What is expected: Search the entries below for the line containing "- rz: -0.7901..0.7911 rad"; from there to the end, return every line exactly and add nothing.
-------------------------
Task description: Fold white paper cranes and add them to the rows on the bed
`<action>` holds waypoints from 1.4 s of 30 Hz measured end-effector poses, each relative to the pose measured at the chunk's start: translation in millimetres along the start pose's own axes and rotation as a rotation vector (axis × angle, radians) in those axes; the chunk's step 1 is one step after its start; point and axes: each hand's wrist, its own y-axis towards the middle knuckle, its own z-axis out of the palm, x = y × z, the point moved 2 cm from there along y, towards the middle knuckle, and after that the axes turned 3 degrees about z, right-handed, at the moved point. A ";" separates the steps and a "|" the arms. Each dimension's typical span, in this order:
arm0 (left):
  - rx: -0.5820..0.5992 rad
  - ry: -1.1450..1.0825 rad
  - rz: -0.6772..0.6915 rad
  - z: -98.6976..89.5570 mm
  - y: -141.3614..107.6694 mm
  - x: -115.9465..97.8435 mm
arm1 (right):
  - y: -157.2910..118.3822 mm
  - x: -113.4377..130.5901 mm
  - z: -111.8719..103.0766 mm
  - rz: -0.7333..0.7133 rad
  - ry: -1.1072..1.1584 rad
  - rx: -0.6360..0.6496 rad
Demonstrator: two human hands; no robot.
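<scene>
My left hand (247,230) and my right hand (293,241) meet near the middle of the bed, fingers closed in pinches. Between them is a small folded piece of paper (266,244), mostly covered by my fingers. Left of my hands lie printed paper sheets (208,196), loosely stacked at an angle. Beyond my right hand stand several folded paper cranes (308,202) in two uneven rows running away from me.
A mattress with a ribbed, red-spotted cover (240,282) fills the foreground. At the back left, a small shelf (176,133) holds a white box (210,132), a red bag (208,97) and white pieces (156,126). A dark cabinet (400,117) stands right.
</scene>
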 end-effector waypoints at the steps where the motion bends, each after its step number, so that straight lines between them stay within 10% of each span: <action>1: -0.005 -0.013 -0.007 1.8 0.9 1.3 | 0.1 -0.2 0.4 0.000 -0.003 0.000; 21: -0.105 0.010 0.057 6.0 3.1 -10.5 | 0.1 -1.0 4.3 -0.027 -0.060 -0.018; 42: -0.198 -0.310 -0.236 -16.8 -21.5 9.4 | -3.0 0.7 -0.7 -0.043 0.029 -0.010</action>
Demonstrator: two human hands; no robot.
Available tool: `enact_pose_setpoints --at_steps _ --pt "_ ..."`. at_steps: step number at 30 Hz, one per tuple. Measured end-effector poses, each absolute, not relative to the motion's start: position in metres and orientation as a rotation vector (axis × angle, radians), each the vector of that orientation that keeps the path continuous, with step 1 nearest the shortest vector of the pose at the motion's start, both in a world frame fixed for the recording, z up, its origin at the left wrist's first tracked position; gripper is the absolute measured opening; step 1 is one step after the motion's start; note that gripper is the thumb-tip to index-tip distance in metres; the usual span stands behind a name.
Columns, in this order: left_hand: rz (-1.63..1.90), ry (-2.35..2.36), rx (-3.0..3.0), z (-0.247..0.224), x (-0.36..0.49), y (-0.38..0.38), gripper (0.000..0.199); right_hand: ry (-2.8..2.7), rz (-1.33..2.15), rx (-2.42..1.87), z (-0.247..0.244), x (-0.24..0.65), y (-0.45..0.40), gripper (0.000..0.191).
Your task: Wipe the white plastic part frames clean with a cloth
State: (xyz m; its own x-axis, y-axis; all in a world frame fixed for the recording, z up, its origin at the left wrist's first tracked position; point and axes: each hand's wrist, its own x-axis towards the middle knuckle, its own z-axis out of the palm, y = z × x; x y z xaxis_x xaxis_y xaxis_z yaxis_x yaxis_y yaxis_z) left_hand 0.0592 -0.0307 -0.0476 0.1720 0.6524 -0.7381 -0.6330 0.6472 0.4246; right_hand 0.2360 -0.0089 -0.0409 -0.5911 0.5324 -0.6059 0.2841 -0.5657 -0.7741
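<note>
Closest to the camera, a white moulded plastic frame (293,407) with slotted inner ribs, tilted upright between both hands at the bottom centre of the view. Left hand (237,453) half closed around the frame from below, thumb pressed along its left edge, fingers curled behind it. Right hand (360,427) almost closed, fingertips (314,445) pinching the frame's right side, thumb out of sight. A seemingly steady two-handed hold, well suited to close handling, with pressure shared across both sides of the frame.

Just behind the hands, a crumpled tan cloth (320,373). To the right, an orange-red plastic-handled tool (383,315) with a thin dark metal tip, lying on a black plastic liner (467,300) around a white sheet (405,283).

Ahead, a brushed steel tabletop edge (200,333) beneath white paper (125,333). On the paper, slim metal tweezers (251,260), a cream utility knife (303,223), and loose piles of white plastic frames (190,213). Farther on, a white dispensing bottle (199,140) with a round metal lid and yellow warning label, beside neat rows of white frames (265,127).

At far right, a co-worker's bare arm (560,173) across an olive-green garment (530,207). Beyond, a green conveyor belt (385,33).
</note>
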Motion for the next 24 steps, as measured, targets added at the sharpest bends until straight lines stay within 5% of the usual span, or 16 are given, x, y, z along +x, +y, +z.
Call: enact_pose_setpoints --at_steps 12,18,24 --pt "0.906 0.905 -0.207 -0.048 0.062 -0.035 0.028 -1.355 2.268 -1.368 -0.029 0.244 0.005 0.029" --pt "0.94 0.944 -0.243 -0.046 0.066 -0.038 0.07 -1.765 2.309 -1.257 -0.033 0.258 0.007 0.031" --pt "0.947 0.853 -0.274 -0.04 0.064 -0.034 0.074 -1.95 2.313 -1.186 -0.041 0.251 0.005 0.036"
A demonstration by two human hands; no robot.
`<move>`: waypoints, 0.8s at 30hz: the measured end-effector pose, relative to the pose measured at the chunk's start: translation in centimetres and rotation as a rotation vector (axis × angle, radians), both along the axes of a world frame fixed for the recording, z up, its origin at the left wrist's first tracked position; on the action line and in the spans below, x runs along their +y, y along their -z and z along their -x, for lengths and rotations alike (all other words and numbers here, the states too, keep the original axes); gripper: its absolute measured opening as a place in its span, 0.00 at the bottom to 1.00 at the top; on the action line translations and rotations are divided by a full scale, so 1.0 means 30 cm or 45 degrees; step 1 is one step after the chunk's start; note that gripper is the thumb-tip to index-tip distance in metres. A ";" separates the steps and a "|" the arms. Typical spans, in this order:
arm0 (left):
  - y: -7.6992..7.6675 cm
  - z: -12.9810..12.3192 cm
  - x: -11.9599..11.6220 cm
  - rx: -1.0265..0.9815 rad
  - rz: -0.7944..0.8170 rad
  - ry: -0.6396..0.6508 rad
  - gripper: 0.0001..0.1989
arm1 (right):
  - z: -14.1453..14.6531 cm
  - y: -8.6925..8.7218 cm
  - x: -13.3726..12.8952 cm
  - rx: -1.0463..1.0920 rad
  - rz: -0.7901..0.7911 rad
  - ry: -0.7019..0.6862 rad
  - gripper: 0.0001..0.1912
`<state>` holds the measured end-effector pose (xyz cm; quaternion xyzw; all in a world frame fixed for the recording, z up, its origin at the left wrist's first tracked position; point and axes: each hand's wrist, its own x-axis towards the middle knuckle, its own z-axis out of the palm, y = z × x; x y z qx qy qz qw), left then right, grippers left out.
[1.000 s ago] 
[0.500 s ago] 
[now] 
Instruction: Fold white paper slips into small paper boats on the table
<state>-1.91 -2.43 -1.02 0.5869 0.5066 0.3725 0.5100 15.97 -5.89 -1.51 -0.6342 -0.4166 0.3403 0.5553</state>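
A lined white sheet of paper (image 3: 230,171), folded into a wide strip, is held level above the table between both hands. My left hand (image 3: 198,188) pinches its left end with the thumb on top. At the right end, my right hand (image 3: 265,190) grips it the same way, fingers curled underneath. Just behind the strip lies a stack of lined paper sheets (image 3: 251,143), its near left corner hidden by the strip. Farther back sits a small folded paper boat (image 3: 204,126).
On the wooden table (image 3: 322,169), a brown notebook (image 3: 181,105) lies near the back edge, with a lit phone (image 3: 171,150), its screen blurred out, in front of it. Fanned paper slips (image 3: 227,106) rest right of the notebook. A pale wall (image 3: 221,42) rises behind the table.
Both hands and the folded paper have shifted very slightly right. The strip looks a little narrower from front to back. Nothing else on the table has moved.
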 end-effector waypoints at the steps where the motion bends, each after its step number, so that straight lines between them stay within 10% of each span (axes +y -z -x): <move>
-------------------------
Response to this exercise:
  - rz: -0.7901..0.7911 rad
  - ry: -0.7019..0.6862 rad
  - gripper: 0.0001..0.1912
`<state>` holds the measured end-effector pose (xyz cm; quaternion xyzw; all in a world frame fixed for the recording, z up, its origin at the left wrist's first tracked position; point and axes: each hand's wrist, its own x-axis towards the middle knuckle, its own z-axis out of the palm, y = z × x; x y z qx qy qz qw), left then right, grippers left out.
[1.000 s ago] 
[0.500 s ago] 
[now] 
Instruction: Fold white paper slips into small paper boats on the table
<state>-1.91 -2.43 -1.02 0.5869 0.5066 0.3725 0.5100 15.97 -5.89 -1.51 -0.6342 -0.4166 0.3403 0.5553</state>
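A lined white sheet of paper (image 3: 230,171), folded into a wide strip, is held level above the table between both hands. My left hand (image 3: 198,188) pinches its left end with the thumb on top. At the right end, my right hand (image 3: 265,190) grips it the same way, fingers curled underneath. Just behind the strip lies a stack of lined paper sheets (image 3: 251,143), its near left corner hidden by the strip. Farther back sits a small folded paper boat (image 3: 204,126).
On the wooden table (image 3: 322,169), a brown notebook (image 3: 181,105) lies near the back edge, with a lit phone (image 3: 171,150), its screen blurred out, in front of it. Fanned paper slips (image 3: 227,106) rest right of the notebook. A pale wall (image 3: 221,42) rises behind the table.
Both hands and the folded paper have shifted very slightly right. The strip looks a little narrower from front to back. Nothing else on the table has moved.
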 end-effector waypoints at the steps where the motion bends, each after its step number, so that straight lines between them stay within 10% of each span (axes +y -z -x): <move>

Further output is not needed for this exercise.